…More Than Sweet Potatoes

I’m Vibrating!

Psychosomatic disorder: A disorder characterized by physical symptoms resulting from psychological factors, usually involving a system of the body such as the gastrointestinal orgenitourinary system. (dictionary.com)

One of my favorite psychological movies.  Also, it makes an amazing drinking game...

One of my favorite psychological movies.

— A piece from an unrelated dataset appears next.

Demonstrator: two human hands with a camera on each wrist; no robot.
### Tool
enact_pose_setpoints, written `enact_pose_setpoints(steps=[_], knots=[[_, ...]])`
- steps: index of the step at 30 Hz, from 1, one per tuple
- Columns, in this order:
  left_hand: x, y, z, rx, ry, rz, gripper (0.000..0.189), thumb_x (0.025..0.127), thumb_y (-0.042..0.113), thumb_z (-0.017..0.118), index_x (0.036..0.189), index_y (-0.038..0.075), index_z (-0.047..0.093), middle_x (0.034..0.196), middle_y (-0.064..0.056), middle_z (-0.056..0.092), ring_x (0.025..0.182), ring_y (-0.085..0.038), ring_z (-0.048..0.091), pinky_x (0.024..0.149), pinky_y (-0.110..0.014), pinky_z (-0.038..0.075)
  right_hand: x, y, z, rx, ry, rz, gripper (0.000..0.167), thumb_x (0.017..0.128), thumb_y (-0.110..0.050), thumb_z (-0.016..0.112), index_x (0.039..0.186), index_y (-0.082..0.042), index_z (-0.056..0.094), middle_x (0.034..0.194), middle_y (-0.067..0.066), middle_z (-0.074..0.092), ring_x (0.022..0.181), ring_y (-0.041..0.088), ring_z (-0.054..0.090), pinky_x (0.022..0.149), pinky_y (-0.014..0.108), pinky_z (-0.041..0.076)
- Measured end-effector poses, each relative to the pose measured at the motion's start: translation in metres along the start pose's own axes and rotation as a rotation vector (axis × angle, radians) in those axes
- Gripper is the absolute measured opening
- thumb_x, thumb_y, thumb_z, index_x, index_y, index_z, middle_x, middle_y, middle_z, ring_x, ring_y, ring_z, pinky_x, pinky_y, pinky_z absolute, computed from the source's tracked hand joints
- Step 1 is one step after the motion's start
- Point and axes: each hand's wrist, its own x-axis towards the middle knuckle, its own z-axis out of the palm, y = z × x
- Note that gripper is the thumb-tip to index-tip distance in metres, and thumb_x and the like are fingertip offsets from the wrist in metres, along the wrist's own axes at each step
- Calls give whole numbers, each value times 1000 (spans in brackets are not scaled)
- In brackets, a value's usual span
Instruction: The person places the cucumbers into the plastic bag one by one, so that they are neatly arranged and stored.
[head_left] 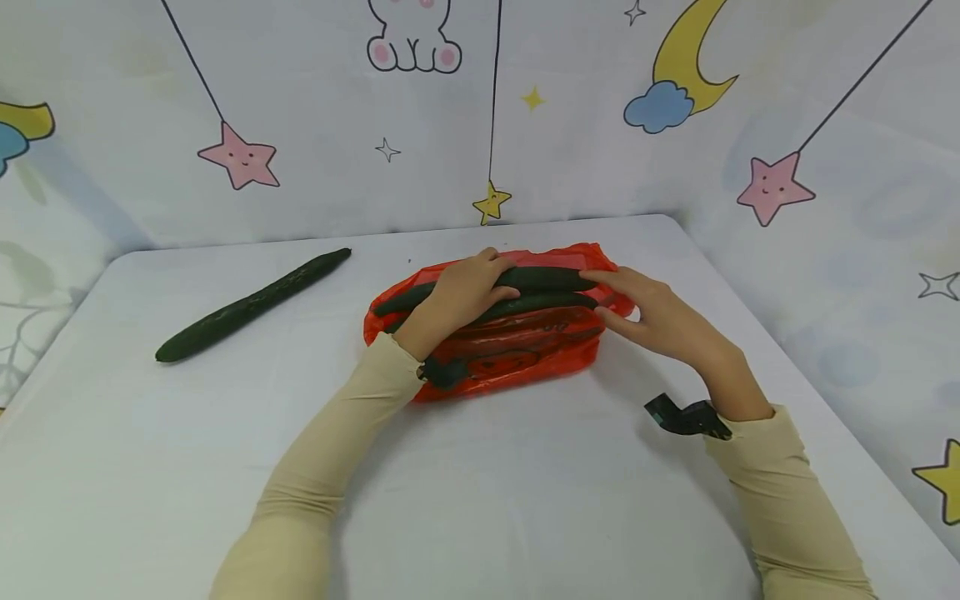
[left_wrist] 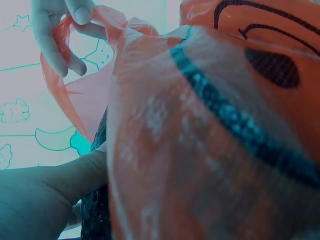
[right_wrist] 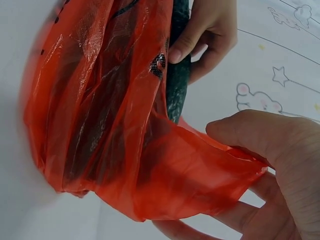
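A red plastic bag (head_left: pixel 510 382) lies on the table with dark green cucumbers in and at its opening. My left hand (head_left: pixel 463 290) grips the upper cucumber (head_left: pixel 547 278), thumb on the near side; the right wrist view also shows this cucumber (right_wrist: pixel 177 92) beside the bag's wall. Just below it lies another cucumber (head_left: pixel 543 303). At the bag's right end, my right hand (head_left: pixel 660 315) holds the rim, which in the right wrist view passes between thumb and fingers (right_wrist: pixel 250 127). More dark shapes show through the film, their number unclear.
One loose cucumber (head_left: pixel 251 308) lies slantwise on the white table (head_left: pixel 510 500), left of the bag. Behind the table hangs a white cloth (head_left: pixel 315 100) printed with stars, moons and clouds. Each wrist carries a small dark strap device (head_left: pixel 686 417).
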Motion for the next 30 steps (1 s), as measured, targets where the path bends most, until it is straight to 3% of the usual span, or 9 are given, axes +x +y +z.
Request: enact_pose_setpoints(steps=[12,23,30], knots=[[4,5,5,8,-17,4,52,96,39,58,139,10,54,124,-10,60,104,-21,64,85,-36,55,-1,0,-2,-10,10,-4,55,92,-2,64,143,-5,45,140,21,50,128,40,46,95,61,45],[4,-3,15,-35,-52,-23,50,101,40,51,141,11,49,137,-7,57,125,-21,55,98,-39,49,-2,2,2,-5,57,-61,54,90,2,65,140,-4,49,135,21,54,117,38,53,88,54,50],[4,-6,17,-26,-74,-23,46,103,36,47,141,11,49,133,-7,59,122,-20,57,97,-39,49,-1,2,0,-19,54,-60,54,90,2,65,141,-4,48,135,22,53,121,40,51,93,58,47]])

Also, it makes an amazing drinking game…


Three weeks ago I woke up and started my day as I normally do when a sensation filled my lower torso and stopped me in my tracks.  I checked my pockets, looked around quizzically, shrugged it off and continued to make breakfast and head out for a run.

While running the same sensation happened again.  Again, I shrugged it off.

It happened again.

and again.

and again.

and again.

and again.

In the shower; in the car on the way to work; while walking; while sitting; while using the restroom.

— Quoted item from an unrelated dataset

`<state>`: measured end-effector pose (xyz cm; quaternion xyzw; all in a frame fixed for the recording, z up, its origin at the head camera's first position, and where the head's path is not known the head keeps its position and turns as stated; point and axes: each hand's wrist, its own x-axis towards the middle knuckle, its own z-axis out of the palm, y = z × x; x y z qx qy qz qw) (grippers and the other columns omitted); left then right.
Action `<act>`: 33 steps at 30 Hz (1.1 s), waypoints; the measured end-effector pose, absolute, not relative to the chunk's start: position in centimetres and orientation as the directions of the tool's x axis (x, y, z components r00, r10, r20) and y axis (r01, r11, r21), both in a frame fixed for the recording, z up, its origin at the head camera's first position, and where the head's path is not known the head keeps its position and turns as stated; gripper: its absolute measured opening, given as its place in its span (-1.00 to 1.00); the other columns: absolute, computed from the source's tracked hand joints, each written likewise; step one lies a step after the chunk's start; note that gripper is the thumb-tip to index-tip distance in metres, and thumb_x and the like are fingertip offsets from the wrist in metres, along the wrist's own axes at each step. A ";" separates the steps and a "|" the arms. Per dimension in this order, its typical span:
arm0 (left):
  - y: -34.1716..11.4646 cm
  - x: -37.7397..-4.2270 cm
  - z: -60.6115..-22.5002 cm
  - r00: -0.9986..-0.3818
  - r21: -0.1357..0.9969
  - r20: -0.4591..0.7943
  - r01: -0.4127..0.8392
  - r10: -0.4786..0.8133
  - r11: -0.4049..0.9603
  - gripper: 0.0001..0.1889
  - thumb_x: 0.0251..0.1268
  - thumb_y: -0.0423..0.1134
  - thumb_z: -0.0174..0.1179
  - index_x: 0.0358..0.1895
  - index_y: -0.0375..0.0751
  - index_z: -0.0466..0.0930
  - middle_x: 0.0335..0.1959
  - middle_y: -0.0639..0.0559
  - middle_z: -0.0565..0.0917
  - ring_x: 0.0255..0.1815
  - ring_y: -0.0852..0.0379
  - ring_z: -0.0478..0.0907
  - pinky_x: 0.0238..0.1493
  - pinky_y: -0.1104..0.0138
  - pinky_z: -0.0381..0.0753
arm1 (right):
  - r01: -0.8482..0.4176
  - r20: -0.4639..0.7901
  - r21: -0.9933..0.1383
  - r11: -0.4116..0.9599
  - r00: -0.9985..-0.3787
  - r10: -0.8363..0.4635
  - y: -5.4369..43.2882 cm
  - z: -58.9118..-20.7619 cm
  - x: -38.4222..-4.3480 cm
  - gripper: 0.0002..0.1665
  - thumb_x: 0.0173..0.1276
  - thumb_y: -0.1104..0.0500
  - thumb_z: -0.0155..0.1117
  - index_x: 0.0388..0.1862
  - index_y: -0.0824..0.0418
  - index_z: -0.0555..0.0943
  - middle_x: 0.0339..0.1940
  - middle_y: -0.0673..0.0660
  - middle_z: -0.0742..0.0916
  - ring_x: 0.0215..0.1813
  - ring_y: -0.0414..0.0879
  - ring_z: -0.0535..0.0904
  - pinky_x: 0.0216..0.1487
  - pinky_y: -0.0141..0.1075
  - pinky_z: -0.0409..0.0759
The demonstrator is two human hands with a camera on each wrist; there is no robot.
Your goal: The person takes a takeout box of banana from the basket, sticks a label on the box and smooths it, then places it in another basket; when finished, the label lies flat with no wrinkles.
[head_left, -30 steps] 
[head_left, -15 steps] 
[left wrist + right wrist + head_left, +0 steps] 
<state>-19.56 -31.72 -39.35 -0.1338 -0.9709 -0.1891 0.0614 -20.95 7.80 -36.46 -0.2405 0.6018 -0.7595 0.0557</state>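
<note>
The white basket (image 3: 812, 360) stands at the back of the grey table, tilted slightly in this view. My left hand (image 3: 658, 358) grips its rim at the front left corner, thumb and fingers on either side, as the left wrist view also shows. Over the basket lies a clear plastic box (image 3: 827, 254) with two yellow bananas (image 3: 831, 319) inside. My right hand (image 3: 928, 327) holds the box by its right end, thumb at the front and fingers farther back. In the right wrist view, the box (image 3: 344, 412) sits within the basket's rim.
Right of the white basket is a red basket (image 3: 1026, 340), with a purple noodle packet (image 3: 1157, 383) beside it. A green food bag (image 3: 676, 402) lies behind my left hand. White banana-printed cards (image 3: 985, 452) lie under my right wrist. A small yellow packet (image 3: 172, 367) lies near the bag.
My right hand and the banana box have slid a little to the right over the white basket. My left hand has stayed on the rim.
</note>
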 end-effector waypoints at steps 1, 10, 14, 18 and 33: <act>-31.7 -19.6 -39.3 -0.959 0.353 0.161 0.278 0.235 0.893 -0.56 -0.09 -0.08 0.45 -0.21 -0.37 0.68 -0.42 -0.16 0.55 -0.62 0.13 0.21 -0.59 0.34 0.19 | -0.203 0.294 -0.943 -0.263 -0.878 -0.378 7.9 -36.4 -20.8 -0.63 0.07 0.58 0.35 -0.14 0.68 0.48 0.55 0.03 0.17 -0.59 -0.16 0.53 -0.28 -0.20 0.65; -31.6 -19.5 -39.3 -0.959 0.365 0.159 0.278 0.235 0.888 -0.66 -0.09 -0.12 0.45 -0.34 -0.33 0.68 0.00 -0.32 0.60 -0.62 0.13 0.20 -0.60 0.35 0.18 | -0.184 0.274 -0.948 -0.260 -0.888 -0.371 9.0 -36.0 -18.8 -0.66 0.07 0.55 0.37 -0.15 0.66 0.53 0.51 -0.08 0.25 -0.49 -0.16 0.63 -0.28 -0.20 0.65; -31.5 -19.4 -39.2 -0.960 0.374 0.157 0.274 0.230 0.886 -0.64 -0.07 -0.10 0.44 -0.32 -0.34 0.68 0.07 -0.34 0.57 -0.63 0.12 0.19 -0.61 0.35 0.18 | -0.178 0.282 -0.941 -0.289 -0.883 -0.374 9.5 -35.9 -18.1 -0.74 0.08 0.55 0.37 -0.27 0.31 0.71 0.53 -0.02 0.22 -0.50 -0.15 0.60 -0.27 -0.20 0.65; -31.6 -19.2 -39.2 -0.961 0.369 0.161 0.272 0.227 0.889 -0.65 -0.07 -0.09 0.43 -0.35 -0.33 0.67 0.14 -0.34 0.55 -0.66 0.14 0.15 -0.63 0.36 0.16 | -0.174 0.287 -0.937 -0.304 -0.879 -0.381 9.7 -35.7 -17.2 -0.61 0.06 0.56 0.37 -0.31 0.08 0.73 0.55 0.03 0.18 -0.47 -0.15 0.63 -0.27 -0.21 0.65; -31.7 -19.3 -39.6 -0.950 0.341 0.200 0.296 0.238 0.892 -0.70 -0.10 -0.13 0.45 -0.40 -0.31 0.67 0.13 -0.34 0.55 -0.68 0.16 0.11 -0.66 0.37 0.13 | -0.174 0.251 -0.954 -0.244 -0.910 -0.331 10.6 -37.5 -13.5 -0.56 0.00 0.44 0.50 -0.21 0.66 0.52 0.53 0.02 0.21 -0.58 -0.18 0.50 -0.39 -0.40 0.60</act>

I just chalked it up to stress or something and figured it’d go away the next day.  It didn’t.  Or the next day.  Or the following day.  Or the one after that.

The sensation itself was very feel-able but entirely un-see-able.  However, the feeling was that of a cell phone sitting squarely over my ovary on vibrate going off every 30 seconds to a minute.  There was ZERO pain, just annoying vibrating.

robot_apocalypse_phone

Like this, but on my ovary

After 3 days of a vibrating ovary, I called my lady doctor and made an appointment for the following Monday.  Seven days after the vibrating started.  Over that week the vibrating went for super intense to less intense but more consistent.

Also over the course of that week, I also did some googling – which can be really stupid if you’re a hypochondriac (which by the way, is a psychosomatic disorder itself.)   Here is a list of what I found it could be:
(1) It could be radio vibrations being picked up by the Mirena IUD – but I don’t have one of those, so that isn’t it.
(2) It could be dehydration – but I drink 3-4 liters of water a day, so it isn’t that.
(3) It could be a potassium and magnesium deficiency – So I took supplements for the rest of the week and nothing changed, so that isn’t it.
(4) It could be stress – but my stress levels were actually down from the previous month or so, so that’s probably not it either.

When Monday rolled around, I ditched out of work 45 minutes early to go to my uterus and ovaries felt up in an attempt to find the source of the vibrating.  And, of course, she found nothing.  She was both baffled and confused by what it could be.  She said that there isn’t one thing she could think of that has a vibrating ovary as a symptom.  Her best guess would be a compressed nerve, but even then, the fact that there is no pain, and it’s so G. D. local (i.e. there is never any residual vibrating anywhere else) makes it pretty unlikely…so she ordered an ultrasound.

Two days later I had my feet in stirrups while I was being violated in the name of medicine.  The ultrasound technician and physician’s assistant both mentioned how unusual my situation is and then poked around for 15 minutes while I made awkward jokes.  They didn’t see anything right away that would justify the sensations existence, but sent my ultrasound out to radiology.


When they left me in the room to re-dress, I saw that they hadn’t cleared the statistics for the size and shape of my uterus and ovaries.  Mine are slightly smaller than average – fun fact.  Also, my uterus would fit in the palm of my child-sized hands.  It is 6.9cm tall and 3.9cm wide.  But I digress…

uterus_plush_toy


I started to lose it at this point.  What if nothing is happening.  What if there is no reason for me to have a vibrating ovary?  I mean, I don’t want what they’re looking for: cancer, a cyst, etc. but somehow, having no reason is actually scarier.  Probably because of my moderate background and research in Psychology, but the idea that it’s literally “all in my head” scares the holy fuck out of me.

Over this last weekend I had an opportunity to roll around on a massage/foam roller thingy.  Since doing so, I had 2 full days of no vibrating!  Huzzah!  Maybe it really is a compressed nerve after all and I’m just a superhero who feels no pain!?  This isn’t horrible news at all.  And it also means I’m not psychosomatic.  This revelation relieved a lot of the tension I was feeling and made me smile.

the-grid-massage-therapy-roller


It’s been about a week since I went in for my ultrasound and I haven’t heard anything…which in this case.. I guess no news is good news.  But, in a fun twist of events, the vibrating has returned.

I guess it’s good I bought myself my very own massaging/foam roller which will be shipping to me this week…  As long as it continues to work – even if only temporarily – I will concede that I am not suffering from a mental illness that is fabricating physical manifestations in my body.

For now.

Are you a medical anomaly?  Have you ever been accused of being a hypochondriac?  Have you ever randomly self-diagnosed yourself with something far out of the realm of likelihood?   Do you, like me, think Psychosomatic and other Disassociative disorders are the coolest ever?